### Task details
Output the listing below verbatim.

### Source material
* * * * * * * * *

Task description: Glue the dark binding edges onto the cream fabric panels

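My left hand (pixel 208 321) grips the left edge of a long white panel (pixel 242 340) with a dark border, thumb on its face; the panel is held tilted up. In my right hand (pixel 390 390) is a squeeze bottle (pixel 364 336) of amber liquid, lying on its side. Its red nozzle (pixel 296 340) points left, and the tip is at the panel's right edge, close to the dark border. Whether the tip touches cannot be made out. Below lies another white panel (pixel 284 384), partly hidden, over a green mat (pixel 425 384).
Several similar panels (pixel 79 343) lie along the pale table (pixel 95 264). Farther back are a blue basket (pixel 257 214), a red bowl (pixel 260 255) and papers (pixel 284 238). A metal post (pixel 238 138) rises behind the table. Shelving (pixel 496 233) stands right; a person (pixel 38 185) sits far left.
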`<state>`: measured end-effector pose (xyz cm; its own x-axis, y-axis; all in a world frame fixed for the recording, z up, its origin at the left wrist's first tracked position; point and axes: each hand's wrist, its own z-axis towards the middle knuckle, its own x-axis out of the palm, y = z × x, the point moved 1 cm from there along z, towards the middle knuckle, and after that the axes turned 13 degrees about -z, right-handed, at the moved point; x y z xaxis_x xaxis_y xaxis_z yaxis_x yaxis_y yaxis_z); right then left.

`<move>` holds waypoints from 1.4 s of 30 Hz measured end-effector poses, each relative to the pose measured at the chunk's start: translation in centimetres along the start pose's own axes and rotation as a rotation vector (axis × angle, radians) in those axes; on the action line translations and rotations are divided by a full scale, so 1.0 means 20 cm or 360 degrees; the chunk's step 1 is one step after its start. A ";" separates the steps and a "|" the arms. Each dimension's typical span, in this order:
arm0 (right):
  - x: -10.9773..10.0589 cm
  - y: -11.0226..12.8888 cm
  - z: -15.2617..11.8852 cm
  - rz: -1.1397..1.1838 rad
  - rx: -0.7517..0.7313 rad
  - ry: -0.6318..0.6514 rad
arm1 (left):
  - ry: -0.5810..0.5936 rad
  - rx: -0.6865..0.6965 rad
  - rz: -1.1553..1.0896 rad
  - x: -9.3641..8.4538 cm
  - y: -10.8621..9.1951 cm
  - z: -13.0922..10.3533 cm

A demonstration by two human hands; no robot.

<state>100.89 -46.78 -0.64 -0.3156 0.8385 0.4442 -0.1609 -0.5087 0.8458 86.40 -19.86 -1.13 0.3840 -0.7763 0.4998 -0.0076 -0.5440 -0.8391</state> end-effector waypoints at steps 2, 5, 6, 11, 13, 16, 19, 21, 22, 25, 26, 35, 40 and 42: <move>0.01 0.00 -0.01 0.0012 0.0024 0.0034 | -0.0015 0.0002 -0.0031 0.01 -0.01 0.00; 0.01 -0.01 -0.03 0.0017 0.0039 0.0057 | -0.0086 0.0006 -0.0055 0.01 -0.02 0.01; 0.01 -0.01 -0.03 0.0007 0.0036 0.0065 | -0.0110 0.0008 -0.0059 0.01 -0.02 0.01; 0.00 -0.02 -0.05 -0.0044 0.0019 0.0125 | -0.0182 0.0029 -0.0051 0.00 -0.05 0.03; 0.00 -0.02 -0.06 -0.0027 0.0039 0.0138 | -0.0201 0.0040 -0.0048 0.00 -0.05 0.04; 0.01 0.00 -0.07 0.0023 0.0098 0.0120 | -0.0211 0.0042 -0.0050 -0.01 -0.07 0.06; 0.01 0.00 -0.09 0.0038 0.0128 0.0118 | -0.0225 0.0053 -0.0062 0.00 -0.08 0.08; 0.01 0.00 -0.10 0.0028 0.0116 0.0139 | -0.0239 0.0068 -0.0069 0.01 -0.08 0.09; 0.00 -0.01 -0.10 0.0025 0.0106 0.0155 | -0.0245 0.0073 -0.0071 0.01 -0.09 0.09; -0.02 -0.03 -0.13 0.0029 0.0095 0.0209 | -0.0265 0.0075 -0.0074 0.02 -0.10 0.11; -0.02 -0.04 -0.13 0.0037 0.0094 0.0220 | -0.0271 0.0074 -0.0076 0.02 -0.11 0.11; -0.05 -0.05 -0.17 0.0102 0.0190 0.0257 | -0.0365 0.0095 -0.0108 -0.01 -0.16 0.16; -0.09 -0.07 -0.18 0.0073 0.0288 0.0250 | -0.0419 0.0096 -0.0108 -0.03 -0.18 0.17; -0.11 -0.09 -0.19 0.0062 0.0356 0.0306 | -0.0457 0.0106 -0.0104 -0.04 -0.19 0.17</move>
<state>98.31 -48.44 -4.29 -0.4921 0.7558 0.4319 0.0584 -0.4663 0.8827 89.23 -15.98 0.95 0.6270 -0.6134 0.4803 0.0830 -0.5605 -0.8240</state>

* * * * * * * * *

### Task solution
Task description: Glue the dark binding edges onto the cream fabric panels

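My left hand (pixel 208 321) grips the left edge of a long white panel (pixel 242 340) with a dark border, thumb on its face; the panel is held tilted up. In my right hand (pixel 390 390) is a squeeze bottle (pixel 364 336) of amber liquid, lying on its side. Its red nozzle (pixel 296 340) points left, and the tip is at the panel's right edge, close to the dark border. Whether the tip touches cannot be made out. Below lies another white panel (pixel 284 384), partly hidden, over a green mat (pixel 425 384).
Several similar panels (pixel 79 343) lie along the pale table (pixel 95 264). Farther back are a blue basket (pixel 257 214), a red bowl (pixel 260 255) and papers (pixel 284 238). A metal post (pixel 238 138) rises behind the table. Shelving (pixel 496 233) stands right; a person (pixel 38 185) sits far left.
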`<state>`: measured end-effector pose (xyz cm; its own x-axis, y-axis; all in a world frame fixed for the recording, z up, its origin at the left wrist's first tracked position; point and axes: each hand's wrist, its own z-axis towards the middle knuckle, its own x-axis out of the palm, y = z × x, the point moved 1 cm from there along z, towards the middle knuckle, and after that the axes turned 13 degrees about -z, right-handed, at the moved point; x y z xaxis_x xaxis_y xaxis_z yaxis_x yaxis_y yaxis_z); right then left.

`<move>` holds waypoints from 1.4 s of 30 Hz measured end-effector poses, each relative to the pose measured at the chunk's start: translation in centimetres along the start pose's own axes and rotation as a rotation vector (axis × angle, radians) in those axes; on the action line translations and rotations are divided by a full scale, so 1.0 means 20 cm or 360 degrees; the chunk's step 1 is one step after its start. A ";" separates the steps and a "|" the arms. Each dimension's typical span, in this order:
arm0 (right):
  - x: -10.9773..10.0589 cm
  - y: -11.0226..12.8888 cm
  - z: -15.2617..11.8852 cm
  - rz: -1.1397..1.1838 rad
  - rx: -0.7517..0.7313 rad
  - ry: -0.6318..0.6514 rad
arm1 (left):
  - ry: -0.5810..0.5936 rad
  - rx: -0.6865..0.6965 rad
  - rz: -1.1553..1.0896 rad
  - x: -9.3641..8.4538 cm
  - y: -10.8621..9.1951 cm
  - z: -13.0922..10.3533 cm

A demonstration by two human hands; no robot.

<state>100.89 -46.78 -0.64 -0.3156 0.8385 0.4442 -0.1609 -0.5087 0.8458 86.40 -19.86 -1.13 0.3840 -0.7763 0.4998 -0.0076 -0.5440 -0.8391</state> end-effector waypoints at steps 2, 5, 6, 11, 13, 16, 19, 21, 22, 25, 26, 35, 40 and 42: <move>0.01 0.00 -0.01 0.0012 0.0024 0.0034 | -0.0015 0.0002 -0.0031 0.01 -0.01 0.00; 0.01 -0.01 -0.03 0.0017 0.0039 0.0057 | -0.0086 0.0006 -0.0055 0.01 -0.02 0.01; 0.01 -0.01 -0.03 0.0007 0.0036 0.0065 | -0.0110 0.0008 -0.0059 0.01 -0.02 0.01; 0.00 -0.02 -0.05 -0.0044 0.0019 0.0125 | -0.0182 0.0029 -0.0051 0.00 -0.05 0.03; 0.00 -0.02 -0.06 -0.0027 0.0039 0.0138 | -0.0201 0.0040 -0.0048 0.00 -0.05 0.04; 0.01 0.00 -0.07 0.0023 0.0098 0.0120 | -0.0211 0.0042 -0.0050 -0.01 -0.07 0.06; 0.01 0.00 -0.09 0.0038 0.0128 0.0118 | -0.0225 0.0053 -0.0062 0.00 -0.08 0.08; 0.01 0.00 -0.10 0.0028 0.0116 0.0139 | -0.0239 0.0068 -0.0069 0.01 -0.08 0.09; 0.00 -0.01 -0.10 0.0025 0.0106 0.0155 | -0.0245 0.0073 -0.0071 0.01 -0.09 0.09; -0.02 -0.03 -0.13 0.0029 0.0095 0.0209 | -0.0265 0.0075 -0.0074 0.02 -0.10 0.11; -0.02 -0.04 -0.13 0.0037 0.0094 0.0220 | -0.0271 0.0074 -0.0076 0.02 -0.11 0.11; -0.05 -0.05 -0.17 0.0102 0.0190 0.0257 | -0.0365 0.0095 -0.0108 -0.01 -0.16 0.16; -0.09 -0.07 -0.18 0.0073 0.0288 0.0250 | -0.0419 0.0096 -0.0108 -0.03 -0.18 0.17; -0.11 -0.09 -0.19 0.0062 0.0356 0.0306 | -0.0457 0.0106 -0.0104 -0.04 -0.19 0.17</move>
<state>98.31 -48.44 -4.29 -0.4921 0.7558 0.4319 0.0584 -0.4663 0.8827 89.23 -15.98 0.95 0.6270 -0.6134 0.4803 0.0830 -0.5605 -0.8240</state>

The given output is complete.